DISCLOSURE OF THE INVENTION An object of the present invention is to solve the above-mentioned drawbacks of the prior art and to provide a simple and low cost method for producing a liquid crystal compound having a phenylethane structure or a synthetic intermediate thereof. To provide a method.

[0008]

Means for Solving the Problems As a result of intensive studies for solving the above-mentioned problems, the present inventors have found that a copper salt is used as a catalyst in formula (1)
A method for synthesizing the phenylethane derivative represented by the formula (3) with high selectivity and in a high yield was established by reacting the compound represented by the formula (1) with the organometallic compound represented by the formula (2).

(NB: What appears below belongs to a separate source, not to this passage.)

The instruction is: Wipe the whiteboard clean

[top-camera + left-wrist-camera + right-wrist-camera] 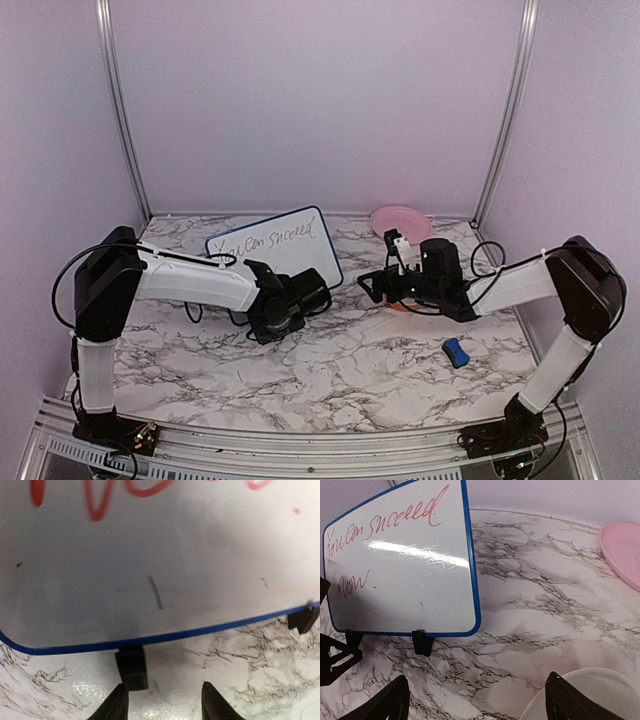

That is, the present invention has the following configurations. (1) A method for producing a phenylethane derivative represented by formula (3), which comprises reacting the compound represented by formula (1) with the compound represented by formula (2) in the presence of a copper salt catalyst. (In these formulas, A ^{1 to} A ⁴ are each independently 1,4-H may be replaced with F 1,4-
Phenylene, one or two -CH = may be replaced by -N = 1,4-phenylene or one or not consecutive two -CH _2, - is -O- or -
1,4-cyclohexylene optionally substituted with S-, in which A ¹ and / or A ² may be a single bond; Z ^{1 to} Z ³ are each independently a single bond,
CH ₂ CH ₂ , CH ₂ O, OCH ₂ , COO, OCO,
CF ₂ O, OCF ₂ , CH = CH or C≡C;
R ¹ is H, F, 4,4-ethylenedioxycyclohexyl, or 4,4-trimethylenedioxycyclohexyl, R ² is H, a halogen atom, a cyano group, or a thiocyano group, and R ¹ and Each R ² may independently be an alkyl having 1 to 15 carbon atoms, and one or more —CH ₂ — in this alkyl is one of —O—, —S— and —CH═CH—. May be replaced with one or two kinds of groups, but the terminal —CH ₂ — is not replaced with —O— or —S—, and a plurality of —O— or —S— may be consecutive — O- and -S- are not continuous and one or more H in this alkyl may be replaced by F; X is halogen, one or more H is F.
Alkylsulfonyloxy, which may be replaced with or arylsulfonyloxy; Y is MgBr,
MgCl or Li; n, m and p are each independently 0 or 1, and q is an integer of 0-4. (2) The method for producing a phenylethane derivative according to the item (1), wherein the copper salt catalyst is a monovalent copper salt. (3) The method for producing a phenylethane derivative according to the item (1), wherein X is an iodine atom, a trifluoromethanesulfonyloxy group or a paratoluenesulfonyloxy group. (4) The method for producing a phenylethane derivative according to the item (1), wherein A ² is 1,4-cyclohexylene. (5) The method for producing a phenylethane derivative according to item (1), wherein A ² is 1,4-cyclohexylene and the copper salt catalyst is a monovalent copper salt. (6) Item (1) above, wherein A ² is 1,4-cyclohexylene, the copper salt catalyst is a monovalent copper salt, and X is iodine, a trifluoromethanesulfonyloxy group or a paratoluenesulfonyloxy group. The method for producing the phenylethane derivative according to 1. (7) Phenylethane according to any one of (2), (5) and (6) above, wherein the monovalent copper salt is copper cyanide, copper bromide, copper iodide or a mixture thereof. Method for producing derivative.

[0009]

BEST MODE FOR CARRYING OUT THE INVENTION The present invention is represented by the formula (3), which comprises reacting the compound represented by the formula (1) with the compound represented by the formula (2) in the presence of a copper salt catalyst. It is a method for producing a phenylethane derivative.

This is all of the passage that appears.